Brief » Every line in the listing below that holds the word "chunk" should be returned.

Given entries »
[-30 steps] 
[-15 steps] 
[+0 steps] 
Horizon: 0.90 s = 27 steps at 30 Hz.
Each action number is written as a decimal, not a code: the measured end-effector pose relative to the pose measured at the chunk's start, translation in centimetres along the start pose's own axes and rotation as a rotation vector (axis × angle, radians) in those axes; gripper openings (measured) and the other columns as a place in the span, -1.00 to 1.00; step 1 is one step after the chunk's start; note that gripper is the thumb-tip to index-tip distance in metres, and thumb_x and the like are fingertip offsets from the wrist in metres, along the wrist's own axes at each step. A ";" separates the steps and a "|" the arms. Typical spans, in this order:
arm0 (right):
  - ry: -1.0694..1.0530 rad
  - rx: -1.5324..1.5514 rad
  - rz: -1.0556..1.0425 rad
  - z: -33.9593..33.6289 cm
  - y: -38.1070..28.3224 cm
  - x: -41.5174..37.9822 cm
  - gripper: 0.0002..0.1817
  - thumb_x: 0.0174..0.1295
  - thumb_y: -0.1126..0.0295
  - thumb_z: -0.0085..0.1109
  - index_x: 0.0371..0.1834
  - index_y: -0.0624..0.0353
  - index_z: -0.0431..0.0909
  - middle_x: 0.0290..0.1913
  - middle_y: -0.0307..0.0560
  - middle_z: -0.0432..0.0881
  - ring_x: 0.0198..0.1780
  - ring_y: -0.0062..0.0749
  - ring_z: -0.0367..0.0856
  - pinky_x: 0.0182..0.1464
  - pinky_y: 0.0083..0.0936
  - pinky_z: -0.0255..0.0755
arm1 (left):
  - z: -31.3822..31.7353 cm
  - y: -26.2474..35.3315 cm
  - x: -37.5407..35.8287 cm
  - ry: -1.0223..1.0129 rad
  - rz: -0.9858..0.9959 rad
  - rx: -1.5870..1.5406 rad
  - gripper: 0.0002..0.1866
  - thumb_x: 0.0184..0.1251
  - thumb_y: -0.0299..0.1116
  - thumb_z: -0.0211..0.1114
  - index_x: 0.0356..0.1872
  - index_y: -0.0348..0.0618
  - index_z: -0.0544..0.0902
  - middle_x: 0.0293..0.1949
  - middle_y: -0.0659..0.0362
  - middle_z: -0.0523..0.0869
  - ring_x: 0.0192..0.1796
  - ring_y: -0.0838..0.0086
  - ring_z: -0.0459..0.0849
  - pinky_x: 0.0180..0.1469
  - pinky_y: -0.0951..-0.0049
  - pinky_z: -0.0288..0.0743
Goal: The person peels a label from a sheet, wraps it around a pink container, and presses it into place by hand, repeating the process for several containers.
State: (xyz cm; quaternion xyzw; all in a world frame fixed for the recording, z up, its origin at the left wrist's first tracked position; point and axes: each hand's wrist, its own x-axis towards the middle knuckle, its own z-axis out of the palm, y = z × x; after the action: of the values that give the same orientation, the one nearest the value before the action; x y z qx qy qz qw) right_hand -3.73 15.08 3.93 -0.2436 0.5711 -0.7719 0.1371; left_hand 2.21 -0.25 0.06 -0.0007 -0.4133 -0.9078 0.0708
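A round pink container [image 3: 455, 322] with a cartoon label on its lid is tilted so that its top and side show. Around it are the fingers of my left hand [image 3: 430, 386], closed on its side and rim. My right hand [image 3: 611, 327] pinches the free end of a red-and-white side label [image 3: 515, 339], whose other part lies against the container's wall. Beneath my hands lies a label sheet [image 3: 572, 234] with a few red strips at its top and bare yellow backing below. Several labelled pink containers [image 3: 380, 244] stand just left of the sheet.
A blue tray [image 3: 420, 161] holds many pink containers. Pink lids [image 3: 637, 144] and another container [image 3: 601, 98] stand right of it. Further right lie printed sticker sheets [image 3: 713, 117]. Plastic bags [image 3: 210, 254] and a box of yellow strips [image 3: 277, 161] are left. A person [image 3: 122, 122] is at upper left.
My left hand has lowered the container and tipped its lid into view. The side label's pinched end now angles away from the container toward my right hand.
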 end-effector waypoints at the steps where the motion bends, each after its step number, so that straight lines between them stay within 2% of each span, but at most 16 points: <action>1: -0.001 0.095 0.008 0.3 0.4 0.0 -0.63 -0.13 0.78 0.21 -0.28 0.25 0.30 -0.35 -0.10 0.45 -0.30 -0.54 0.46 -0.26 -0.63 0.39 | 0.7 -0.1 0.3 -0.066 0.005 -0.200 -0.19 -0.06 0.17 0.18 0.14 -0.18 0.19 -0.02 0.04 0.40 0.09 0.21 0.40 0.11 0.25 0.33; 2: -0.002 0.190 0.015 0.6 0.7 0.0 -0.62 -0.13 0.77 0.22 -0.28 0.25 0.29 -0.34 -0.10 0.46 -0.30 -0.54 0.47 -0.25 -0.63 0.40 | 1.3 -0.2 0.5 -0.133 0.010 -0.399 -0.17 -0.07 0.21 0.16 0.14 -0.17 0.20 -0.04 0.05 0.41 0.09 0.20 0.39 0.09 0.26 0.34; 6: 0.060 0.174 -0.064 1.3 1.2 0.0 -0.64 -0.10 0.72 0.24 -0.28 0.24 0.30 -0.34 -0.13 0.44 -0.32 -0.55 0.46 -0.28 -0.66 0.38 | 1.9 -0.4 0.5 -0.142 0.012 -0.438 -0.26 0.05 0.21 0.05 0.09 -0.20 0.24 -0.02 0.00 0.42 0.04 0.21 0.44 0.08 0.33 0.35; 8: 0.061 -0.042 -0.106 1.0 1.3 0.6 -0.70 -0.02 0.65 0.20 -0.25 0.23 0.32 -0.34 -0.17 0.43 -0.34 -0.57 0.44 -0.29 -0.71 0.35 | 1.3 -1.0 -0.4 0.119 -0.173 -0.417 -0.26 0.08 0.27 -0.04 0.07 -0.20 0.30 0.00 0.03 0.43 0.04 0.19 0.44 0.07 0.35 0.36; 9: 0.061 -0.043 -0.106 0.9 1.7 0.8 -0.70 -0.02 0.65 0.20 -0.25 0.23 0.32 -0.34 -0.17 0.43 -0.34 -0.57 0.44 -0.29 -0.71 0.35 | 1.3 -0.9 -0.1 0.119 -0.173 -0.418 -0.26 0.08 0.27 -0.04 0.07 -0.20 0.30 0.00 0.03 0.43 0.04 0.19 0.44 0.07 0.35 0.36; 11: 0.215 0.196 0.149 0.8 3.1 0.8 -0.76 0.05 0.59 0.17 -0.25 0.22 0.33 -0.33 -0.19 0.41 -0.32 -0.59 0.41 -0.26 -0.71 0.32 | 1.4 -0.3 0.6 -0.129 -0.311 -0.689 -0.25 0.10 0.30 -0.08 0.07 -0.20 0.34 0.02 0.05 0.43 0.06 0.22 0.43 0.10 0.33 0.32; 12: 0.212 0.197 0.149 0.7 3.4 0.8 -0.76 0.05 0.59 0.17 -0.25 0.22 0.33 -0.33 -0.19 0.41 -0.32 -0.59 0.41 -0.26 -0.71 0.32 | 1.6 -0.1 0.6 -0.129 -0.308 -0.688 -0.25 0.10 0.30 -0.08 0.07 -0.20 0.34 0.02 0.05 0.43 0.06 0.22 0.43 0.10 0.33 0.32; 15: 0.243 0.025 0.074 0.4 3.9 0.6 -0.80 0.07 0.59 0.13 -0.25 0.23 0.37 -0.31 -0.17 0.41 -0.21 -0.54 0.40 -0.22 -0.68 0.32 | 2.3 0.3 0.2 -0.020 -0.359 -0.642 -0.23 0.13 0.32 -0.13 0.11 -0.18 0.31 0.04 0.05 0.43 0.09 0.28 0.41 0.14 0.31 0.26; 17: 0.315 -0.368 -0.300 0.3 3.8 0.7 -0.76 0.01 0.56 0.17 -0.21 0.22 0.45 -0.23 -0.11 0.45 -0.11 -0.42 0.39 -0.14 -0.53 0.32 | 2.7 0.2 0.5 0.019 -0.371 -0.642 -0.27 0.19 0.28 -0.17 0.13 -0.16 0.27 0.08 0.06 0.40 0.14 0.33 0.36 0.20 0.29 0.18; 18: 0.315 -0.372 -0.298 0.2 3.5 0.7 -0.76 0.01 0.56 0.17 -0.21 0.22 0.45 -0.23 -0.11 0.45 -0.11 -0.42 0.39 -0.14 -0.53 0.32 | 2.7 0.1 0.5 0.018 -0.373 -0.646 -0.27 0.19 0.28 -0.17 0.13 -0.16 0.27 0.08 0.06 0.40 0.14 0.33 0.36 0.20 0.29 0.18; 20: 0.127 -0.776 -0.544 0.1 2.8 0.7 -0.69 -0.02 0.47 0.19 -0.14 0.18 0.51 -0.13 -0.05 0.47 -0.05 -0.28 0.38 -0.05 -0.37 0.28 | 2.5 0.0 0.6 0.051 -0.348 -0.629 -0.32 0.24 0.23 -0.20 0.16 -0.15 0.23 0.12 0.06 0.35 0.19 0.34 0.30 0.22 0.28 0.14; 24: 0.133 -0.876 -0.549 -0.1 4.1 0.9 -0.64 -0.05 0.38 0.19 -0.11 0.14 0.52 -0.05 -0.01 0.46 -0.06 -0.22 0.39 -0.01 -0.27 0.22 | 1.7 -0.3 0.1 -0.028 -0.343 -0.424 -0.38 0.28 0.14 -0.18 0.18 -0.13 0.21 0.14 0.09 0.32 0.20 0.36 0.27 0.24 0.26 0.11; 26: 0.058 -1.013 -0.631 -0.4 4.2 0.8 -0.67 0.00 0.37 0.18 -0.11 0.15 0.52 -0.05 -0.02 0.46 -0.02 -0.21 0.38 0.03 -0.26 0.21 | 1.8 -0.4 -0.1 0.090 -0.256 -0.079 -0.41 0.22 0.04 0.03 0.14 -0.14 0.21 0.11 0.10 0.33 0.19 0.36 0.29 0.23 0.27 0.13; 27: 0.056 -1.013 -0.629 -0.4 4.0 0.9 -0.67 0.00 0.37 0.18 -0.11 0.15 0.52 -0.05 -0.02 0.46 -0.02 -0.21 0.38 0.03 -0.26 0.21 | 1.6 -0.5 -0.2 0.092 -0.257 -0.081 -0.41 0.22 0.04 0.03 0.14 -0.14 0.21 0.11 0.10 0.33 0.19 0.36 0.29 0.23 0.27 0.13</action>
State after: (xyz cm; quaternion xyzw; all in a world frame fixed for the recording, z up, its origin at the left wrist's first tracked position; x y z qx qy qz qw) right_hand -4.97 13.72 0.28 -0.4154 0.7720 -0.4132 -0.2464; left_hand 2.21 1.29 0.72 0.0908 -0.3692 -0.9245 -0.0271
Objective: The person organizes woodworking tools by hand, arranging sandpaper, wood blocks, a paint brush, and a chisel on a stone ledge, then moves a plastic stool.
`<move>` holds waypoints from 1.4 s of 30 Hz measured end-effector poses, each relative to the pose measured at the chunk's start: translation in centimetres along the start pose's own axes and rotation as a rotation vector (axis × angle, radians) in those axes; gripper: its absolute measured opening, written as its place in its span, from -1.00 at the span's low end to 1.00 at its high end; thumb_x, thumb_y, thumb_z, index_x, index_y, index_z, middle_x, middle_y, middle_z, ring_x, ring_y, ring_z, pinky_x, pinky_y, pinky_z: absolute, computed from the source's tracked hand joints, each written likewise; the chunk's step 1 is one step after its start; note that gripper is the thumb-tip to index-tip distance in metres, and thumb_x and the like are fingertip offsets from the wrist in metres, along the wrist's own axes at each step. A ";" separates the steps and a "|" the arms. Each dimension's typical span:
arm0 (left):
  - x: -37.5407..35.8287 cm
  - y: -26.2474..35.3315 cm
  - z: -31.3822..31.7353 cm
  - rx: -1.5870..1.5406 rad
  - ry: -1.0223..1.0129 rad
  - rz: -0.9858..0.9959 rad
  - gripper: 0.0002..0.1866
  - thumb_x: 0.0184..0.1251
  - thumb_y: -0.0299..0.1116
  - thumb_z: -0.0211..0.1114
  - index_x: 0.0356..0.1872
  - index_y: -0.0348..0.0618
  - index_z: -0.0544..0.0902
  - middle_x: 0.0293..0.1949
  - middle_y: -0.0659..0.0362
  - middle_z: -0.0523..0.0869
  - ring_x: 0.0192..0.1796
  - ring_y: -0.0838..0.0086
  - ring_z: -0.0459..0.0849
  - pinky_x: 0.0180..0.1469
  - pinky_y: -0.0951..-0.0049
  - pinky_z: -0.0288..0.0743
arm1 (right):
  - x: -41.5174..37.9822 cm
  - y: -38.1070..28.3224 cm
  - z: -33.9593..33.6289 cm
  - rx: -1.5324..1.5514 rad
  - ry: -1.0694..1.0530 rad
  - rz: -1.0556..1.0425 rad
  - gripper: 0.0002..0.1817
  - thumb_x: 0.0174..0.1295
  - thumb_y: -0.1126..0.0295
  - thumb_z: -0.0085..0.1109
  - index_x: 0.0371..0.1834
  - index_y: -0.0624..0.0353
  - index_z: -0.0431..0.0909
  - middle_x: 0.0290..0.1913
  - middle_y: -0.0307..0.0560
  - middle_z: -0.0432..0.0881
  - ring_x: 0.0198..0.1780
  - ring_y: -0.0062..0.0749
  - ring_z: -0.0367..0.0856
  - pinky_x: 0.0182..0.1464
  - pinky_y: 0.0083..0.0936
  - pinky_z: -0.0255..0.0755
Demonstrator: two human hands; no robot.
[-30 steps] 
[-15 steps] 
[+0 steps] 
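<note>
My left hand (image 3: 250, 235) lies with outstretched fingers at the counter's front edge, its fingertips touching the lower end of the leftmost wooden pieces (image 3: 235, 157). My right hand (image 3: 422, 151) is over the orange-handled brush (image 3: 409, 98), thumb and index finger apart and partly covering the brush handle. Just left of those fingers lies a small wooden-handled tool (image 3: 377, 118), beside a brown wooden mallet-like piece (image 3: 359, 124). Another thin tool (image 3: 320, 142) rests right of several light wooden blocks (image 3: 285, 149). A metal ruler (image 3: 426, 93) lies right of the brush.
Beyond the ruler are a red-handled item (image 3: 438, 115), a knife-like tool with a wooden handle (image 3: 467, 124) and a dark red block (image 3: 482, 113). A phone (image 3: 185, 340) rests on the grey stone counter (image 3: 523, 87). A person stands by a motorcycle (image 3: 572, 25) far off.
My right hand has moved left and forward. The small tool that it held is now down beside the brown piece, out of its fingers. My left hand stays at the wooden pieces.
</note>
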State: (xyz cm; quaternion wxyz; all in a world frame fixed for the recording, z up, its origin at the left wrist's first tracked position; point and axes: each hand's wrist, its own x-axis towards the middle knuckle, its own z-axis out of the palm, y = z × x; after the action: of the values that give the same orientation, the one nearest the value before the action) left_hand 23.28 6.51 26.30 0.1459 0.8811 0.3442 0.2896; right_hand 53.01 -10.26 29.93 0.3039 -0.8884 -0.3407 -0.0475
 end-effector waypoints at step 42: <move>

Answer area »
Each action number is written as a decimal, not a code: the measured end-effector pose relative to the pose measured at the chunk's start, translation in centimetres along the start pose's own axes and rotation as a rotation vector (axis × angle, radians) in those axes; gripper openings (measured) and the other columns as a place in the span, -1.00 to 1.00; step 1 is one step after the chunk's start; note that gripper is the thumb-tip to index-tip distance in metres, and thumb_x and the like are fingertip offsets from the wrist in metres, along the wrist's own axes at each step. A ";" separates the steps and a "|" the arms. Typical spans, in this order:
`<move>` holds waypoints from 1.4 s of 30 Hz measured end-effector poses, each relative to the pose measured at the chunk's start: translation in centimetres along the start pose's own axes and rotation as a rotation vector (axis × angle, radians) in those axes; gripper: its absolute measured opening, written as its place in its span, from -1.00 at the span's low end to 1.00 at its high end; thumb_x, thumb_y, thumb_z, index_x, index_y, index_z, middle_x, middle_y, middle_z, ring_x, ring_y, ring_z, pinky_x, pinky_y, pinky_z: absolute, computed from the source's tracked hand joints, each written likewise; the chunk's step 1 is one step after its start; note that gripper is the thumb-tip to index-tip distance in metres, and thumb_x and the like are fingertip offsets from the wrist in metres, along the wrist's own axes at each step. A ";" separates the steps and a "|" the arms. Each dimension's typical span:

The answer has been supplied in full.